The Middle Class will rue the day if this cabal, and their representative Scott Walker and a temporary majority in the Wisconsin state legislature carry the day.
So will Scott Walker and his backers and financial supporters.
Wisconsin represents the death struggle of the American dream.
How do I define “the Middle Class”?
The Middle Class is the people who, primarily in the last half of the 20th century, worked for a living, bought the new refrigerators, sent kids to college, made the difference in so many ways.
There are endless definitions of “Middle Class”. The Middle Class is huge. Usually the top 2-3% of Americans are considered “wealthy”; with a pretty common floor for “wealthy” being an annual income of $250,000 a year. This leaves 97-98% of Americans as “Poor” and “Middle Class”, and by far the greatest number of these are “Middle Class”.
The average teacher in Wisconsin makes roughly $50,000 a year, with a starting salary of about $25-$30,000. This is the compensation for approximately 180 work days, the typical work year for a public school teacher. Unlike many seasonal occupations, there is no “unemployment insurance” for the summer layoff from teaching. “Summer pay” is simply earnings deferred to summer. I don’t know the specifics about the rest of the average teacher compensation package in Wisconsin – non-teacher contributions to things like health insurance premiums, teacher retirement and the like. A very liberal rule of thumb addition would add perhaps 25% to that $50,000 average, making a truer average a bit over $60,000 a year….
School administrators make a bit more than teachers; other school workers like bus drivers, custodians, secretaries, cooks, aids, etc., make less. The average school employee wage is considerably less than the average teacher salary.
I don’t know about you, but I worked hard for a living over a long career and I never got close to a six figure income ($100,000), much less $250,000 a year. I had a lot of college education, and I think I was respected in my trade.
I’m retired now, with a private pension, social security and not as much savings as I think I need. Ditto for my wife.
Personally, I’ll do whatever I can to prevent Wisconsin from becoming what I truly believe represents the coming American tragedy: the destruction of the Middle Class for the craven ambitions of the super-wealthy in this society.

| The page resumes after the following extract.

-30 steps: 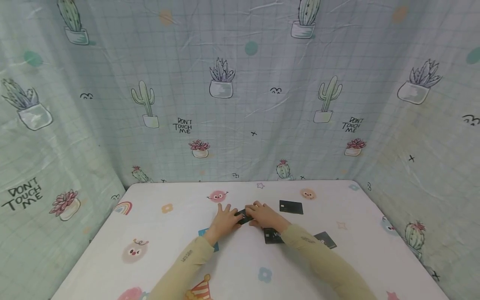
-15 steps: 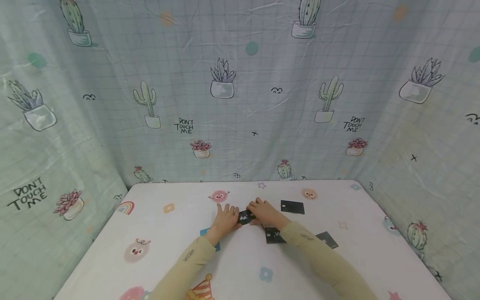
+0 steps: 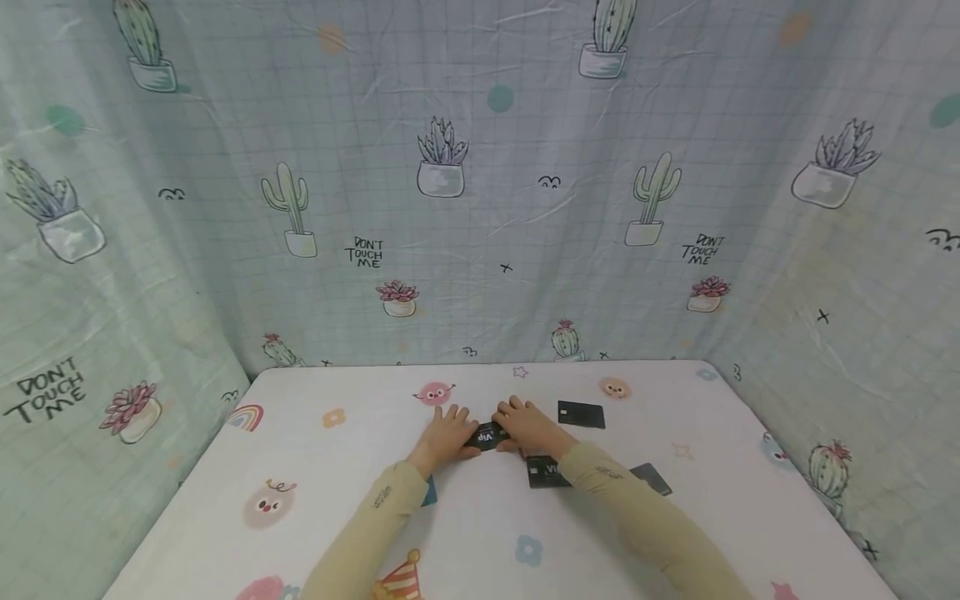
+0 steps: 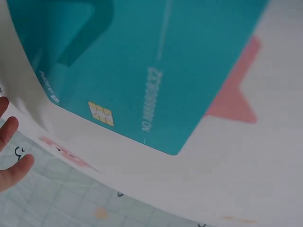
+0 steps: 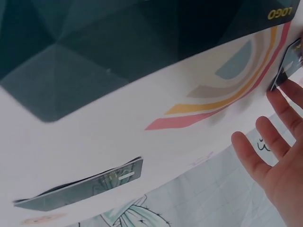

Related posts: here and here.
*
* UPDATE: Friend Jeff, an international businessman and son of a small town bakery owner, provided an interesting discussion of the word “union”:
From the American Heritage dictionary:
Union
1. The act of uniting or the state of being united.
2. A combination so formed, especially an alliance or confederation of people, parties, or political entities for mutual interest or benefit.
# Agreement or harmony resulting from the uniting of individuals; concord.
“labor union” is the 6th definition given.
The Republican party: a union
The Tea Party: a union
The Burnsville Soccer Club: a union
A neighborhood association: a union
Why is it that in Egypt and parts of the middle east people are demonstrating and in some cases losing their lives , for certain rights which includes the right to form “unions”
But in the USA some political interests are interested in destroying the right of people to form unions?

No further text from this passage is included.